Entrevue
Dessaler l’eau de mer: est-ce une solution au manque d’eau potable?
(Source: Arvydas Baltinas / Unsplash)
- De plus en plus de pays qui manquent d’eau dessalent de l’eau de mer, surtout au Moyen-Orient, en Afrique du Nord et autour de la Méditerranée.
- Mais les techniques actuelles sont très nocives pour l’environnement et la biodiversité. «La désalinisation doit être utilisée en dernier recours» lorsqu’on a épuisé toutes les autres solutions, explique à InfoBref l’écologue Christophe Mori, enseignant-chercheur à l’université de Corse Pasquale Paoli.
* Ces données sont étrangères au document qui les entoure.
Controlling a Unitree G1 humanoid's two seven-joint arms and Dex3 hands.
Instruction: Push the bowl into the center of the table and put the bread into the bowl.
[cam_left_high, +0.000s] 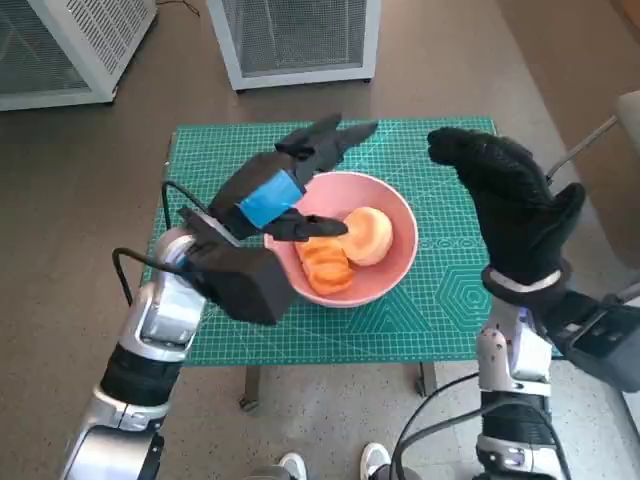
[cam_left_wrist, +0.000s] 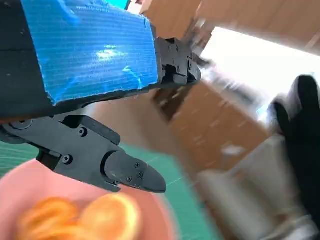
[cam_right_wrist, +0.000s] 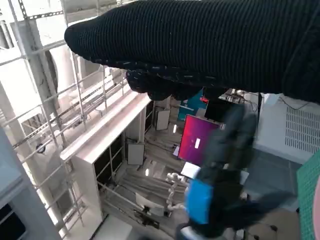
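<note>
With the bread (cam_left_high: 345, 248) already lying in the pink bowl (cam_left_high: 398, 262) mid-surface, just beneath it, the left robot hand (cam_left_high: 290, 182) hovers spread and empty, the right robot hand (cam_left_high: 505, 198) likewise, apparently clearing away.

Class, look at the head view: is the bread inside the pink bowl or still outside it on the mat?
Inside. The bread lies within the bowl, below its rim, while the left hand hovers above with fingers spread, holding nothing.
</note>
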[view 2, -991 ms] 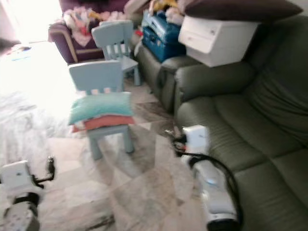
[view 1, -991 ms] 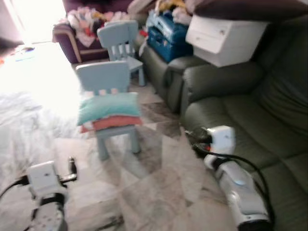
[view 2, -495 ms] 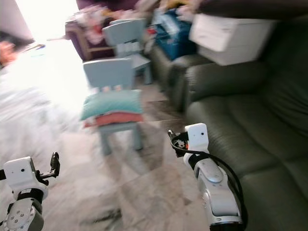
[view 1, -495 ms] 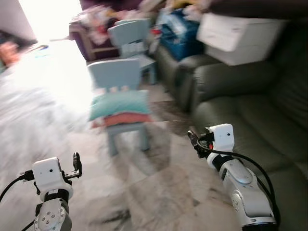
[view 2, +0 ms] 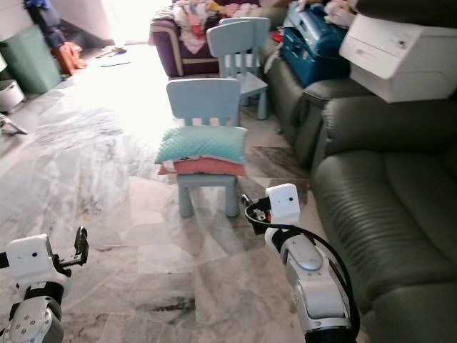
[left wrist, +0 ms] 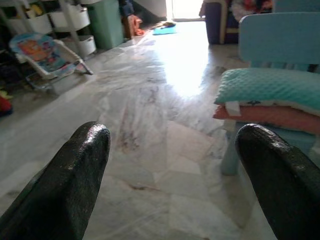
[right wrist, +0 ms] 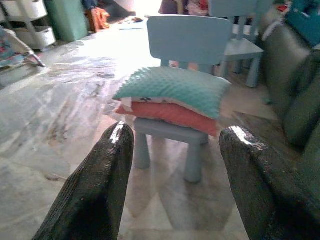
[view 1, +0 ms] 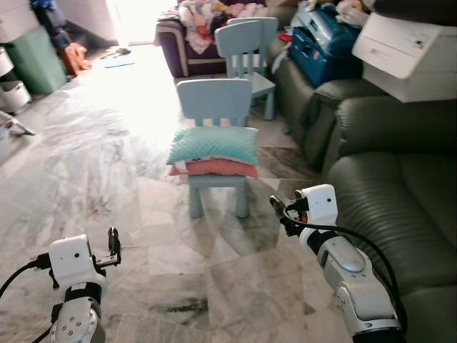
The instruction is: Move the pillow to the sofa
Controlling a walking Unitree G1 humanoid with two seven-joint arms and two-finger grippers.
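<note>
Right tool (right wrist: 172,185), fingers spread, faces the teal pillow (view 1: 214,145) stacked on a pink one atop the small blue chair (view 1: 214,107), beside the sofa (view 1: 400,207); left tool (left wrist: 175,185) also spread.

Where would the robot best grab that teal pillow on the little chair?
Probably by the teal pillow at its front edge, coming from the open front of the blue chair: the backrest blocks the rear. It lies flat on a pink pillow, so the right tool, already open, should pinch the top one alone.
</note>
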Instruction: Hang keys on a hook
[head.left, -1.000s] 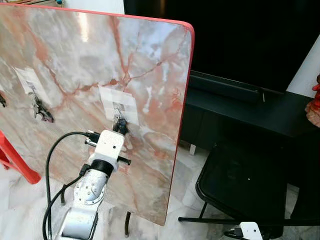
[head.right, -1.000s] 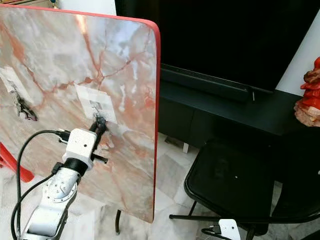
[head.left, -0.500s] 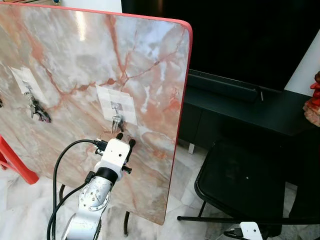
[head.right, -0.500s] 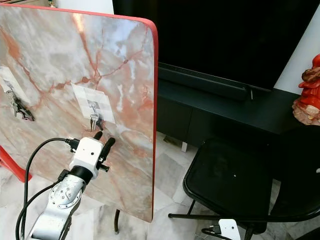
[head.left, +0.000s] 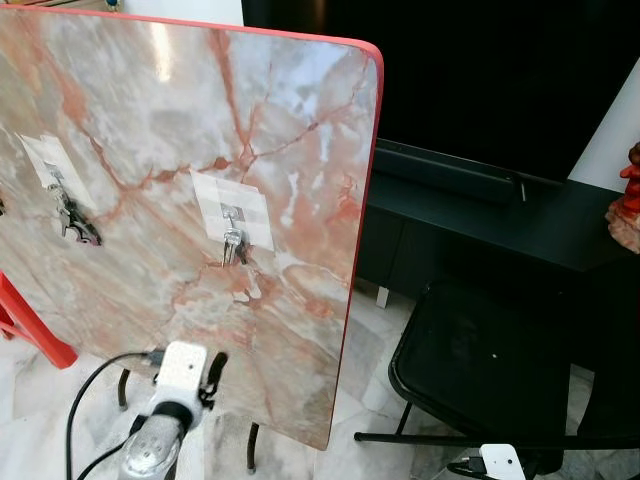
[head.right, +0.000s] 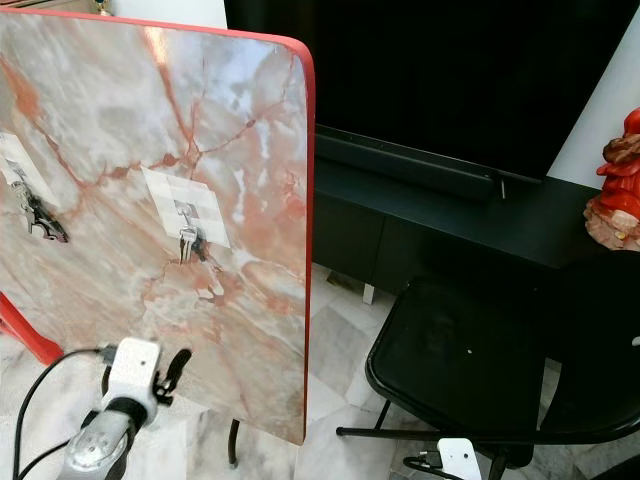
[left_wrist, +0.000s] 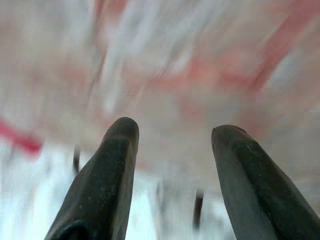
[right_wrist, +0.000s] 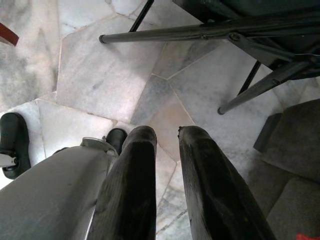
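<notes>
silver keys (head.left: 232, 245) hanging on hook (head.left: 230, 215)

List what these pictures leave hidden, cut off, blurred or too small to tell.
- Left wrist view: motion blur smears the marble board beyond the open left pincer.
- Keys on the middle hook: too small to count in the eye views.
- Second bunch: close to the left edge, details unclear.
- Red figurine: cut by the right edge.
- Right pincer: points at the floor; small gap, nothing held.

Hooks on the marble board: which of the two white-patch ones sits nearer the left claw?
The middle hook, holding a small silver key, directly above the left claw. The other hook sits by the board's left edge.
</notes>
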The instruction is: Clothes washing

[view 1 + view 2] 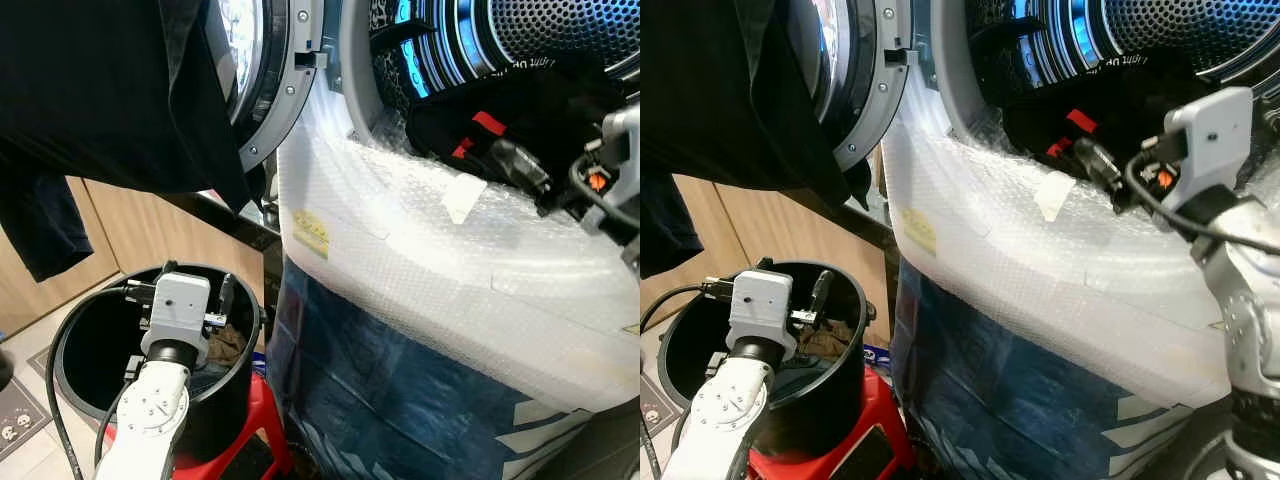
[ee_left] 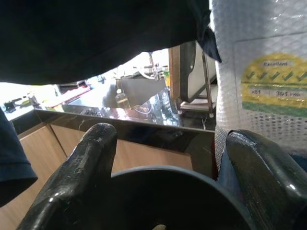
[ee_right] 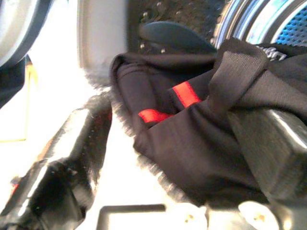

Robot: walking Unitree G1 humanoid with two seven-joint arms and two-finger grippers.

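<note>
A yellow-and-green sticker [image 2: 274, 81] on the bubble wrap [image 1: 430, 270] covering the washing machine [image 1: 470, 330] reads "Excellent" above a row of check marks; the smaller figures beneath are too blurred to read. White lettering on the drum rim [image 1: 540, 62] is illegible.

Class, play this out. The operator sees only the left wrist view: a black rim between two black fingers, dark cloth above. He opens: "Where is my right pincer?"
Observer: The right pincer is at the mouth of the washer drum, open, with a black garment with red patches across one finger.
Operator: What is the black rim?
Observer: A black bucket on a red stool. Your left pincer hangs open over it.
Operator: And the cloth above?
Observer: A dark garment hanging in front of the open washer door.
</note>
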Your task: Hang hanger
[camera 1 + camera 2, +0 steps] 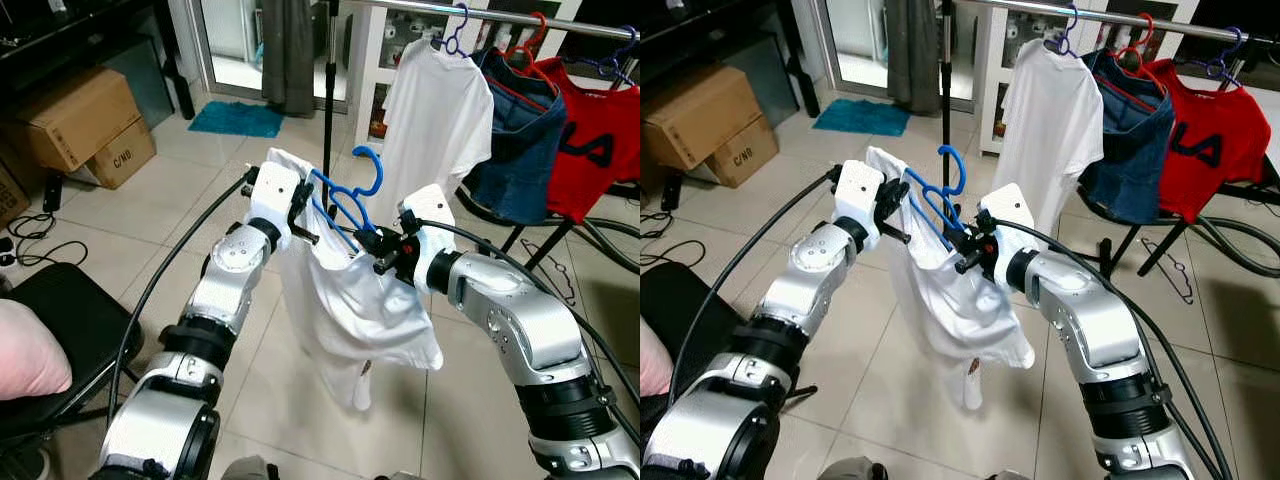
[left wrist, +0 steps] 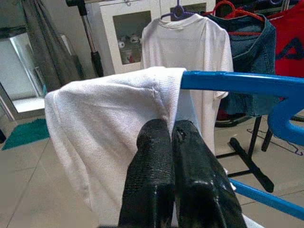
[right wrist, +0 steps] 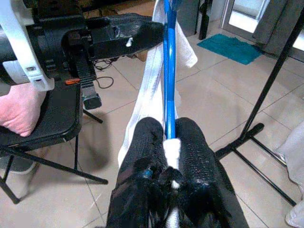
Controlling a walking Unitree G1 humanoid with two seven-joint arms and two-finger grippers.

Pourtant, c’est devenu un choix «fréquent».
On compte aujourd’hui quelque 16 000 usines de désalinisation à travers le monde, 12 fois plus qu’il y a 32 ans.
Avec la croissance de la population mondiale, «la demande en eau ne va cesser de croitre, et les ressources en eau ne vont cesser de diminuer, observe Christophe Mori: il va falloir faire plus avec moins».
- «La gestion de l’eau va devenir un problème majeur dans les années à venir.»
Avant de dessaler, les pays devraient, selon lui:
- optimiser leurs réseaux – «il y a beaucoup de pertes d’eau: en moyenne 30% de l’eau traitée se perd dans les tuyaux en Europe»;
- augmenter les capacités de stockage – «grâce à des retenues collinaires, où l’on peut stocker des quantités d’eau qui viennent d’ailleurs, au lieu de construire de nouveaux barrages»;
- mieux connaitre et utiliser leurs ressources souterraines; et
- réutiliser les eaux usées – «Israël et la Tunisie réutilisent 90% de leurs eaux usées pour l’agriculture».
Dessaler devrait être «un ultime recours», principalement pour 2 raisons:
1) Cela demande beaucoup d’énergie.
La désalinisation est souvent alimentée par des combustibles fossiles.
2) La saumure asphyxie la faune marine.
Lorsqu’on dessale de l’eau de mer, on rejette de la saumure – une eau «plus dense, chaude et très salée».
- Elle contient environ 55 grammes de sel par litre, en plus de produits chimiques qui sont utilisés pendant le processus.
- Elle s’enfonce dans les fonds marins et asphyxie les espèces qui y vivent.
Selon une des «très rares» études réalisées sur les conséquences de la désalinisation, le rejet de saumure ferait disparaitre 80% des espèces des fonds marins, déplore Christophe Mori.
Elle tue notamment l’herbier de Posidonie: une plante qui sert de lieu de reproduction aux poissons, stocke beaucoup de CO2, et atténue les houles en cas de tempête.
Le dessalement «n’est pas une solution durable», dit Christophe Mori.
«Le problème, affirme-t-il, c’est qu’on n’anticipe pas»:
- Lorsqu’il n’y a plus d’eau, «c’est déjà trop tard, il faut trouver une solution rapidement, et on dessale».
Selon l’écologue, dessaler est «une fuite en avant». Face au manque d’eau, il faudrait plutôt «s’adapter et faire preuve de résilience».